Aim of the task:
The data below holds the lines to copy: everything from the line containing "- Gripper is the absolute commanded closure" to the line containing "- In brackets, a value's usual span", both ends included, set down exactly.

****************

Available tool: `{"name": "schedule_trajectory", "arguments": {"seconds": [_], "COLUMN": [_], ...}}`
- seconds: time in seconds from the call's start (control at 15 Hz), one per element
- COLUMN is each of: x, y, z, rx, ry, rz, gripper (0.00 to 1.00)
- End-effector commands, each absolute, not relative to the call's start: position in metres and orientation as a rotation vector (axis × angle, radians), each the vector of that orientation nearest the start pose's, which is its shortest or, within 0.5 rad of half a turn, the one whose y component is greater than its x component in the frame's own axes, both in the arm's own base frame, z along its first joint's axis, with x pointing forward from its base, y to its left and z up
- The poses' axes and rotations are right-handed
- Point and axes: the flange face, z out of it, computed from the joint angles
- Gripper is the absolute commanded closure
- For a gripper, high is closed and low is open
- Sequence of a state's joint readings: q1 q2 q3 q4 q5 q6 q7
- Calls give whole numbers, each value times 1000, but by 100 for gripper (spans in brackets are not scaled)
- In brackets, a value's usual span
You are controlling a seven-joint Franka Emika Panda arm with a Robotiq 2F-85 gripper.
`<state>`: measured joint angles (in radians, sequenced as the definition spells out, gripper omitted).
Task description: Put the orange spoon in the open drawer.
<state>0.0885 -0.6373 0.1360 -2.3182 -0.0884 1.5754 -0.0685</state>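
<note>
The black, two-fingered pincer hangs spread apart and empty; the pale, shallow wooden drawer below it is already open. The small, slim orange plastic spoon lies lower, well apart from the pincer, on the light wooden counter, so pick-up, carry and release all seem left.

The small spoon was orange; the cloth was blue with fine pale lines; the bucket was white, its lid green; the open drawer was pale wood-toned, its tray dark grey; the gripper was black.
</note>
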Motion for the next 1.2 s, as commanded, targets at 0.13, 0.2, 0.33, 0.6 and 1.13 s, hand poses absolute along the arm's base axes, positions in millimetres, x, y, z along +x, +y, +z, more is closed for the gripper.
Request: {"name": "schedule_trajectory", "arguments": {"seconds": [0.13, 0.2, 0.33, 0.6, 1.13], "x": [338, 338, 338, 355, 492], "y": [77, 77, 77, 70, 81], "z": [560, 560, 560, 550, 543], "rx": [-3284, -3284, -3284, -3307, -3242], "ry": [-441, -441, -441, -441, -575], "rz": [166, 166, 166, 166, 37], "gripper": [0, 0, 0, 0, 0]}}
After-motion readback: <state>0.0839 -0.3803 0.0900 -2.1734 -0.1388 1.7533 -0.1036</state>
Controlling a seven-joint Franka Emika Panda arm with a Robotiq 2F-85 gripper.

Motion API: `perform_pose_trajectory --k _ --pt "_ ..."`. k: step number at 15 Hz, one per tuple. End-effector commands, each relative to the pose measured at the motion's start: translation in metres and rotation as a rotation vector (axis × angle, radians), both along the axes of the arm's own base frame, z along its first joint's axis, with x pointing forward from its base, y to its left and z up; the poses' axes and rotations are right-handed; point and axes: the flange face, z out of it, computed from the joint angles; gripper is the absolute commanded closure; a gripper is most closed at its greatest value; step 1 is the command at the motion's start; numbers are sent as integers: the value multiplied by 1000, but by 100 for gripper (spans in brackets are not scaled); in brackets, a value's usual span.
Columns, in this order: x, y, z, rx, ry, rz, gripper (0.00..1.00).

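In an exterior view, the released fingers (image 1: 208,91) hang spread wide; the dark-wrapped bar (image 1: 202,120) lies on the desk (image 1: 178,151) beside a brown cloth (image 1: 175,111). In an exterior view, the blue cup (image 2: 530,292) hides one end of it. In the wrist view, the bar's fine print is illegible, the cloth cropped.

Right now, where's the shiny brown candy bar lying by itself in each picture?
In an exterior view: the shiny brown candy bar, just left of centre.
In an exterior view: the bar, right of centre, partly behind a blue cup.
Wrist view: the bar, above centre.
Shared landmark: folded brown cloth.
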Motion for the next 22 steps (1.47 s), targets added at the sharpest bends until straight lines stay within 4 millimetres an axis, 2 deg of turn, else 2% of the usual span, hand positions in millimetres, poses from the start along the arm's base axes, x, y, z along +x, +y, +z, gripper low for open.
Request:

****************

Response to this exercise:
- Gripper is the absolute commanded closure
- For a gripper, high is closed and low is open
- Sequence of a state's joint readings: q1 q2 q3 q4 q5 q6 q7
- Calls give whole numbers, each value times 1000, but by 100 for gripper (spans in brackets are not scaled)
- In brackets, a value's usual span

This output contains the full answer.